Re: JSON in 9.2 - Could we have just one to_json() function instead of two separate versions ?

From: "David Johnston" <polobo(at)yahoo(dot)com>
To: "'Hannu Krosing'" <hannu(at)2ndQuadrant(dot)com>, "'Andrew Dunstan'" <andrew(at)dunslane(dot)net>
Cc: "'Merlin Moncure'" <mmoncure(at)gmail(dot)com>, "'Joey Adams'" <joeyadams3(dot)14159(at)gmail(dot)com>, "'PavelStehule'" <pavel(dot)stehule(at)gmail(dot)com>, <pgsql-hackers(at)postgresql(dot)org>
Subject: Re: JSON in 9.2 - Could we have just one to_json() function instead of two separate versions ?
Date: 2012-05-01 22:35:02
Message-ID: 00b101cd27ea$a75cf4d0$f616de70$@yahoo.com
Views: Raw Message | Whole Thread | Download mbox | Resend email
Thread:
Lists: pgsql-hackers

> -----Original Message-----
> From: pgsql-hackers-owner(at)postgresql(dot)org [mailto:pgsql-hackers-
> owner(at)postgresql(dot)org] On Behalf Of Hannu Krosing
> Sent: Tuesday, May 01, 2012 5:29 PM
>
> The reason I am whining now is that with minor adjustments in
> implementation it could all be made much more powerful (try cast to ::json
> for values before cast to ::text) and much more elegant thanks to
> PostgreSQL's built in casting.
>
> If we allowed json to hold any "JSON value" and tried ::json when generating
> json for compound types than we would be able to claim that PostgreSQL
> supports JSON everywhere, defaulting to representing officially unsupported
> types as strings, but allowing users to convert these to their preferred
> conventions.

I get that a JSON Text is always also a JSON Value but the reverse is not true. Thus, if we define JSON to be JSON Value we cannot guarantee that the encoded value is a possible JSON Text - the most important property for purposes of data interchange.

>
> I'd also prefer to have default conversions already included for some of our
> sexier types, like intervals (just a two element array) and hstore (an object)
> etc.

Interval is not simply 2 values but also denotes whether the particular value is inclusive or exclusive; you would have to use an object unless you transmit in a text format and let the target perform the necessary interpretation of the string.

>
> Suddenly we would be the best match database for Web development and
> all things Ajax and also have a widely used built in and adjustable interchange
> format to outer world.
>
> > Second, RFC 4627 is absolutely clear: a valid JSON value can only be
> > an object or an array, so this thing about converting arbitrary datum
> > values to JSON is a fantasy.
>
> Probably a typo on your part - valid "JSON _text_" is object or array, valid
> "JSON value" can also be number, text, true, false and null
>
> What I am arguing for is interpreting our json type as representing a "JSON
> value" not "JSON text", this would enable users to adjust and extend the
> generation of json values via defining casts for their specific types - most
> notably Date* types but also things like hstore, which has a natural JSON
> representation as "object" (a list of key:value pairs for non-js users, a.k.a. a
> dictionary, hash, etc.)

Aside from the fact it is likely too late to change the interpretation I would argue against doing so in any case.

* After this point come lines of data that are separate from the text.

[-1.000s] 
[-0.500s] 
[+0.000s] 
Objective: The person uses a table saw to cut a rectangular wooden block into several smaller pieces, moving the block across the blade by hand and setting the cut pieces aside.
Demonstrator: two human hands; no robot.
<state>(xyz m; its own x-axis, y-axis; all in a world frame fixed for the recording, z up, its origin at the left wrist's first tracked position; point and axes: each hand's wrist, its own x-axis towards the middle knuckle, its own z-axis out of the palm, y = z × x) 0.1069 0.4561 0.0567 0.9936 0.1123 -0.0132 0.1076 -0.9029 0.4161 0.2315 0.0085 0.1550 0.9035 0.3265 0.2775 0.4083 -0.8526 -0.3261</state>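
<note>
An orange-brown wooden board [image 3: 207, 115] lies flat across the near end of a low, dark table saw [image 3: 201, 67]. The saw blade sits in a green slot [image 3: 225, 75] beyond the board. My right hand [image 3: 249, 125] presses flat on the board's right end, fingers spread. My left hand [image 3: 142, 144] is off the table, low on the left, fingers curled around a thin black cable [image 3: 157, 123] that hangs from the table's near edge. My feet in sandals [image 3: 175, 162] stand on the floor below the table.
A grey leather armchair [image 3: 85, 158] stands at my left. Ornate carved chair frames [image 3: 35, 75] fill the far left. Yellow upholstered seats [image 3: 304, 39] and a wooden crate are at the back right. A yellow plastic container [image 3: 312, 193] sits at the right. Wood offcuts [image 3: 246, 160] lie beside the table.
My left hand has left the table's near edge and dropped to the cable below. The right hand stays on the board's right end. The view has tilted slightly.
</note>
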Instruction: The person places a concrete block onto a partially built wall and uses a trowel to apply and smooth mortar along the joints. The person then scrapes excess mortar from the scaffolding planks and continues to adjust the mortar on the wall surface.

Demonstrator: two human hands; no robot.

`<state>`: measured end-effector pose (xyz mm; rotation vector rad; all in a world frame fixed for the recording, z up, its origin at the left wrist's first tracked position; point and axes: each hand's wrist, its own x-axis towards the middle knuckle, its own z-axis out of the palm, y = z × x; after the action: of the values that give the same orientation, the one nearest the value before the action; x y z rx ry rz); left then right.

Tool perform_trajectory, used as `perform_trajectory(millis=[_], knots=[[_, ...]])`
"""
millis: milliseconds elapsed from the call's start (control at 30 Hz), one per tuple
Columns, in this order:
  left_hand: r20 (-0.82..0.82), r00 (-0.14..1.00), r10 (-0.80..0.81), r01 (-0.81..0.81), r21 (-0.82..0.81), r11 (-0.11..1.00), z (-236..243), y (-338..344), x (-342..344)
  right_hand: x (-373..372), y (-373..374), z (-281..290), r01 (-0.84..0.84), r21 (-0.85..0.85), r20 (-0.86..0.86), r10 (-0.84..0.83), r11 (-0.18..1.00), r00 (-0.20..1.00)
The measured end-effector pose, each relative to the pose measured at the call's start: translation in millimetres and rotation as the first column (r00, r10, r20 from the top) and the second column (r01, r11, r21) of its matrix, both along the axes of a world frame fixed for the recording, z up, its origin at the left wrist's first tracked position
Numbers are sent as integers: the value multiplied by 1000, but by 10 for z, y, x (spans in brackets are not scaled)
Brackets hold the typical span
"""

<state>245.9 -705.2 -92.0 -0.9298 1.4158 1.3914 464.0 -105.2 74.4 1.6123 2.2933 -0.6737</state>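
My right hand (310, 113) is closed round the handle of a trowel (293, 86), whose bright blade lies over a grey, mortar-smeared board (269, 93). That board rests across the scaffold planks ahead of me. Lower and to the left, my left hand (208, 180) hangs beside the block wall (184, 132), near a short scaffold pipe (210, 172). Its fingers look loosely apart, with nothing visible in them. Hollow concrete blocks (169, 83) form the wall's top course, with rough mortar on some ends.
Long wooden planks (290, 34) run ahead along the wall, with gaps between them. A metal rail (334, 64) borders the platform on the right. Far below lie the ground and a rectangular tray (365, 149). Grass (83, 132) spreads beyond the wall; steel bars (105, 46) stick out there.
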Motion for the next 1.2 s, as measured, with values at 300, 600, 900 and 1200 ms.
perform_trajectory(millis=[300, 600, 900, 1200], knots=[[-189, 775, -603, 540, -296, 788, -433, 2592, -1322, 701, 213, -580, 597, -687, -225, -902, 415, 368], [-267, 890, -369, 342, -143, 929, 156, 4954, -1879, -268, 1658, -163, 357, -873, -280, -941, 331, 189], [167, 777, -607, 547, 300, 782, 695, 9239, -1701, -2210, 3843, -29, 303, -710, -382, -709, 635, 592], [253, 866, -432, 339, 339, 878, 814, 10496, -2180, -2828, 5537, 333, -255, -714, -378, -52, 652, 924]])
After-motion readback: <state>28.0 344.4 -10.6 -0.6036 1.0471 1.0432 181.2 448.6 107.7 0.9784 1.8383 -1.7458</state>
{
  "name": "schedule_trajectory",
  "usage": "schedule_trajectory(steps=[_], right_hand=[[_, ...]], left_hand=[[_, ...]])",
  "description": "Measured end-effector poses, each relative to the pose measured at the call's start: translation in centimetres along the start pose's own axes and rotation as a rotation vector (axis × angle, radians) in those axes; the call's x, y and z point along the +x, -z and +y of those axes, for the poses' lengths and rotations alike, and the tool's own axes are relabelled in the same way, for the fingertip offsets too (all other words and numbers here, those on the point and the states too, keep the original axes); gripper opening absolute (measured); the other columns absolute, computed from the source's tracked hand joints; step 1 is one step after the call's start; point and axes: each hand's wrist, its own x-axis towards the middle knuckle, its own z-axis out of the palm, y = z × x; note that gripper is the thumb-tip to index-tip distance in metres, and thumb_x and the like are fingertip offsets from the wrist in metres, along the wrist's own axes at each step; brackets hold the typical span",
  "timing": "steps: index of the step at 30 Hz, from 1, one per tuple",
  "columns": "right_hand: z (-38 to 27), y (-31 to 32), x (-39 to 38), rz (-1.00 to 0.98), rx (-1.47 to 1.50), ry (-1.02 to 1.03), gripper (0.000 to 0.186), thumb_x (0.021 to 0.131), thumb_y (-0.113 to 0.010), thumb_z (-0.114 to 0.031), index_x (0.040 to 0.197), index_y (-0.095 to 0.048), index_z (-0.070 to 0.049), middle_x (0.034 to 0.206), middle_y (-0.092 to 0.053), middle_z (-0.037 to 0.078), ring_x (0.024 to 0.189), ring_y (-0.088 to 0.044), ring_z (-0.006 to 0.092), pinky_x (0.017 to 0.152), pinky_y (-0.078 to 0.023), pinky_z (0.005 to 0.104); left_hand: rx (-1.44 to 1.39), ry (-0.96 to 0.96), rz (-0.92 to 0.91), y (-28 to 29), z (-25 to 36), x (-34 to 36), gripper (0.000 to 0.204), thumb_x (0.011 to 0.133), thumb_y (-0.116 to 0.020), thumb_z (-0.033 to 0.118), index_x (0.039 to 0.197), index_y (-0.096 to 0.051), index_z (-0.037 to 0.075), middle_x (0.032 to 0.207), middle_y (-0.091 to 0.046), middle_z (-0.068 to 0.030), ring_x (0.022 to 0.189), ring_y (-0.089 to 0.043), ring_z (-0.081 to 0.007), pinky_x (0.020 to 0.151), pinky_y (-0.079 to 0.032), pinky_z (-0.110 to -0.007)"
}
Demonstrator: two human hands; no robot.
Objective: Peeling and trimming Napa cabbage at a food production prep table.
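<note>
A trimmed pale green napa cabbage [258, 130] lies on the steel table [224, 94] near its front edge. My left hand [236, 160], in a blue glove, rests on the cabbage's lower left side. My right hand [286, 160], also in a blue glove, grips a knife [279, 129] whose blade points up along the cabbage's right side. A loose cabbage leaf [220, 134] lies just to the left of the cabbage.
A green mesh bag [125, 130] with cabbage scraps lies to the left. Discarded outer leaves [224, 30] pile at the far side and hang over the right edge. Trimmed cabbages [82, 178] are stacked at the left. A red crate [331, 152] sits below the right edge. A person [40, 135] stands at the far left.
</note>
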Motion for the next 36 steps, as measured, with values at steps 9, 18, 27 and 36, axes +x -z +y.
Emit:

Currently, the idea is to get your result all lined up and ready to go and then ship it off to the caller as valid JSON so that the caller does not have to do so itself. Answering the question "what would this value look like if it was part of a json output?" is good; however, production use is likely to mostly care about the entire json interchange construct (i.e., JSON Text)

So: json -> json_text;

A JSON Value always has a textual representation but if we were to have an actual type it would make sense to encode it such that (strings, objects and arrays) are delimited while (numbers, false, true, and null) are not.

Type Name: json_value

Output Representations (all output surrounded by double-quotes since all are string-like) -
String: "'VALUE'" (single-quote delimiter)
Object: "{...}"
Array: "[]"
Number: "0.00"
Other: "false", "true", "null"

JSON is fundamentally an interchange format (especially from a database's perspective). JSON Values only really have meaning if they are attached explicitly to a JSON Text structure, if you wanted to store one independently you should convert it into a native representation first. The few exceptions to this would be sufficiently handled via plain text with meta-data indicating that the stored value is structured in directly JSON compatible syntax. In short, the default context for JSON in PostgreSQL should JSON Text (not JSON Value) and thus the unadorned "json" should reflect this default (which it does).

>
> > If anything, we should adjust the JSON input routines to disallow
> > anything else, rather than start to output what is not valid JSON.
>
> I tested python, ruby and javascript in firefox and chrome, all their JSON
> generators generate 1 for standalone integer 1 and "a" for standalone string
> a , and none refused to convert either to JSON.
>

^Assume that we keep the meaning of json to be JSON Text; what would you suggest occurs if someone attempts a datum -> json cast? Given that we are working in a strongly-typed environment the meaning of JSON cannot be changed and so either the cast has to output valid JSON Text or it has to fail. My personal take it is have it fail since any arbitrary decision to cast to JSON Text is going to make someone unhappy and supposedly they can modify their query so that the result generates whatever format they desire.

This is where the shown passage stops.